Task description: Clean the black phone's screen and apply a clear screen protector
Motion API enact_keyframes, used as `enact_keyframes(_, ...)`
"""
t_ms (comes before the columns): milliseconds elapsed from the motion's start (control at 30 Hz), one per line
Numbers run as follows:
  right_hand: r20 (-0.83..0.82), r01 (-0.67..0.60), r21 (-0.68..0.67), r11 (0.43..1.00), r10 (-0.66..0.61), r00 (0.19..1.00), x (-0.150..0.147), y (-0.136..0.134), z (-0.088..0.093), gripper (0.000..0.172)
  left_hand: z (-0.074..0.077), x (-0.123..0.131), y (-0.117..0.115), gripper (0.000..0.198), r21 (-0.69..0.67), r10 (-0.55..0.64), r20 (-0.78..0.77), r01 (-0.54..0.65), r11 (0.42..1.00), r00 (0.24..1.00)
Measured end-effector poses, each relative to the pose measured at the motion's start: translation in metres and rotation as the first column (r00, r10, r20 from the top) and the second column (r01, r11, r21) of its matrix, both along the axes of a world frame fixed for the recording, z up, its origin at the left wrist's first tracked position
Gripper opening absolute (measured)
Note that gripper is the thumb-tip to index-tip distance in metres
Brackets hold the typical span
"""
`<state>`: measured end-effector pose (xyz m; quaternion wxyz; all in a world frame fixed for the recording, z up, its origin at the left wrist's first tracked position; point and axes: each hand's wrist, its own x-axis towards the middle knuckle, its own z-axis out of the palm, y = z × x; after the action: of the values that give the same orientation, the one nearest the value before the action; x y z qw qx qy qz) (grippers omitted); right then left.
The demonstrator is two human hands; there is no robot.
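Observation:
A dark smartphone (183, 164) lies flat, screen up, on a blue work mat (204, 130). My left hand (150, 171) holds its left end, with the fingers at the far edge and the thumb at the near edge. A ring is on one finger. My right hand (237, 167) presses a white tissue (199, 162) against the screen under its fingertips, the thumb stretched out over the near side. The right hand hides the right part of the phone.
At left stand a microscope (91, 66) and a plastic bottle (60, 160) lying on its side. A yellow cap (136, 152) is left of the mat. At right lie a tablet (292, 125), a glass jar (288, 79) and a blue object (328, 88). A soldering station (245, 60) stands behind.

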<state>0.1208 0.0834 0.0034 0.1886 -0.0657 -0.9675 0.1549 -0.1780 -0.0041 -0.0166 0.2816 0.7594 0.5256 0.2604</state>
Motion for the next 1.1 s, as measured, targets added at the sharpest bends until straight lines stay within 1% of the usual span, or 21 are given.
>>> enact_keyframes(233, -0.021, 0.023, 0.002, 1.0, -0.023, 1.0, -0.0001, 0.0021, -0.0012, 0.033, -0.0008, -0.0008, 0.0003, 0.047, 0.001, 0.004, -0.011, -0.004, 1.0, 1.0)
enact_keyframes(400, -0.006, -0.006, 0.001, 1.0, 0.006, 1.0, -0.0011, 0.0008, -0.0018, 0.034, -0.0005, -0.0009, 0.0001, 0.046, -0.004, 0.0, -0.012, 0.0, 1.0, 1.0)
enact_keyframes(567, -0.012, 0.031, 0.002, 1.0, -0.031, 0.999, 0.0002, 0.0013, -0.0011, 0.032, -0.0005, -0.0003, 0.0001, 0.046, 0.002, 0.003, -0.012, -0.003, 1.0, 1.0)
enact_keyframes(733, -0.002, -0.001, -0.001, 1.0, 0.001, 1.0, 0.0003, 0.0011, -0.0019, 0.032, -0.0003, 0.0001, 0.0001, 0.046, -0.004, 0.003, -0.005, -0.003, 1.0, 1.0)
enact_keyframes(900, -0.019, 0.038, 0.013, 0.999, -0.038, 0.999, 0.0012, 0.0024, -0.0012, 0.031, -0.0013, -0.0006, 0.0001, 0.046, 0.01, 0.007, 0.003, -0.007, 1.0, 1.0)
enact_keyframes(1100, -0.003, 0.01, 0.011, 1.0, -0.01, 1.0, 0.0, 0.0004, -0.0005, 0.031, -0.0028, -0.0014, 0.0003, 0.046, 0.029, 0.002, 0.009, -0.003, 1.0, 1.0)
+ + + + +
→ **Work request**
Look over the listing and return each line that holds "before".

→ **Solution to this problem**
t_ms (comes before the columns): milliseconds elapsed from the motion's start (control at 30 Hz), one per line
`<state>`: measured end-effector pose (xyz m; quaternion wxyz; all in a world frame fixed for the recording, z up, its origin at the left wrist's first tracked position; point and axes: each hand's wrist, its own x-axis towards the middle knuckle, its own z-axis out of the palm, y = z × x; after the action: of the values that give the same orientation, the one nearest the value before the action; x y z qw qx qy qz) (grippers omitted); right then left.

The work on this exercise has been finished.